# Instructions to follow
Every line of the material below should be output exactly as written, with the images skipped.

# Given material
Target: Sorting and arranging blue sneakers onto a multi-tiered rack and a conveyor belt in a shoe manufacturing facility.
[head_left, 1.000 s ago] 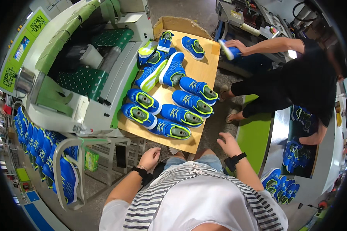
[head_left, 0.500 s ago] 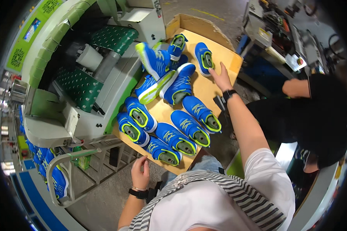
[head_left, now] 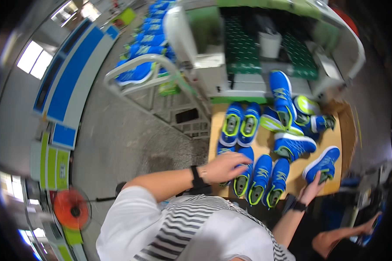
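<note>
Right hand (head_left: 311, 189) pinches a shoe (head_left: 323, 164) by its heel end, at the table's (head_left: 297, 176) right end; lift unclear. Left hand (head_left: 225, 168), fingers loosely extended, over shoe row (head_left: 260, 173) at table's near-left; contact unclear.

The view has turned left, bringing in an orange fan (head_left: 72, 211). The right hand (head_left: 312, 188), previously empty, now grips a blue shoe (head_left: 323, 164), tilted, near the table's (head_left: 297, 176) near right corner. The left hand (head_left: 225, 168) has moved over the front row of shoes (head_left: 261, 176). An added shoe (head_left: 282, 95) tops the far-edge pile (head_left: 294, 145).
</note>
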`<state>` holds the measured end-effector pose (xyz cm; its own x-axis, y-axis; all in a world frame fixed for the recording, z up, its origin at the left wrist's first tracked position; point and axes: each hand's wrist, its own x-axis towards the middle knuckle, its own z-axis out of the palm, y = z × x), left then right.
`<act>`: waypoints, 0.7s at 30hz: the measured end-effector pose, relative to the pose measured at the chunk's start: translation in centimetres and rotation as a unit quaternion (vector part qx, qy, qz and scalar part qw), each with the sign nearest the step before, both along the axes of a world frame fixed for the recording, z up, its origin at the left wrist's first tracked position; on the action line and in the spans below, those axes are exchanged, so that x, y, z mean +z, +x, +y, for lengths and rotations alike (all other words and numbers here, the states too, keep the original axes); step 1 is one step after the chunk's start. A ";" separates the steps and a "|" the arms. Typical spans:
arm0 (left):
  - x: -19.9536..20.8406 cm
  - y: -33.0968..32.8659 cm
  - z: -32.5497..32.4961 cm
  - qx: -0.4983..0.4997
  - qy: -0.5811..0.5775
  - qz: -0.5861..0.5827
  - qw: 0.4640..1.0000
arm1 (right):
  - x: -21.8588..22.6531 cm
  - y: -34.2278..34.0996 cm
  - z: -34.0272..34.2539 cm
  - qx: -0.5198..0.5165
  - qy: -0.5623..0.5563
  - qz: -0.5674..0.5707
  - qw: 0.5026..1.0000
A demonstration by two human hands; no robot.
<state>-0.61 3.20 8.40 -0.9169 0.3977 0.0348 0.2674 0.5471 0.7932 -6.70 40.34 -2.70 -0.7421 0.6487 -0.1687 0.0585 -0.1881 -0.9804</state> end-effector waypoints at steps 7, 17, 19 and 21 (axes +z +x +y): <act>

# Expected answer
Target: Sorting and arranging blue sneakers onto a multi-tiered rack and a conveyor belt in a shoe manufacturing facility.
[head_left, 1.000 s ago] 
[head_left, 0.500 s ago] 
[head_left, now] 
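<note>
Right hand (head_left: 311, 189) pinches a shoe (head_left: 323, 164) by its heel end, at the table's (head_left: 297, 176) right end; lift unclear. Left hand (head_left: 225, 168), fingers loosely extended, over shoe row (head_left: 260, 173) at table's near-left; contact unclear.

The view has turned left, bringing in an orange fan (head_left: 72, 211). The right hand (head_left: 312, 188), previously empty, now grips a blue shoe (head_left: 323, 164), tilted, near the table's (head_left: 297, 176) near right corner. The left hand (head_left: 225, 168) has moved over the front row of shoes (head_left: 261, 176). An added shoe (head_left: 282, 95) tops the far-edge pile (head_left: 294, 145).
</note>
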`<state>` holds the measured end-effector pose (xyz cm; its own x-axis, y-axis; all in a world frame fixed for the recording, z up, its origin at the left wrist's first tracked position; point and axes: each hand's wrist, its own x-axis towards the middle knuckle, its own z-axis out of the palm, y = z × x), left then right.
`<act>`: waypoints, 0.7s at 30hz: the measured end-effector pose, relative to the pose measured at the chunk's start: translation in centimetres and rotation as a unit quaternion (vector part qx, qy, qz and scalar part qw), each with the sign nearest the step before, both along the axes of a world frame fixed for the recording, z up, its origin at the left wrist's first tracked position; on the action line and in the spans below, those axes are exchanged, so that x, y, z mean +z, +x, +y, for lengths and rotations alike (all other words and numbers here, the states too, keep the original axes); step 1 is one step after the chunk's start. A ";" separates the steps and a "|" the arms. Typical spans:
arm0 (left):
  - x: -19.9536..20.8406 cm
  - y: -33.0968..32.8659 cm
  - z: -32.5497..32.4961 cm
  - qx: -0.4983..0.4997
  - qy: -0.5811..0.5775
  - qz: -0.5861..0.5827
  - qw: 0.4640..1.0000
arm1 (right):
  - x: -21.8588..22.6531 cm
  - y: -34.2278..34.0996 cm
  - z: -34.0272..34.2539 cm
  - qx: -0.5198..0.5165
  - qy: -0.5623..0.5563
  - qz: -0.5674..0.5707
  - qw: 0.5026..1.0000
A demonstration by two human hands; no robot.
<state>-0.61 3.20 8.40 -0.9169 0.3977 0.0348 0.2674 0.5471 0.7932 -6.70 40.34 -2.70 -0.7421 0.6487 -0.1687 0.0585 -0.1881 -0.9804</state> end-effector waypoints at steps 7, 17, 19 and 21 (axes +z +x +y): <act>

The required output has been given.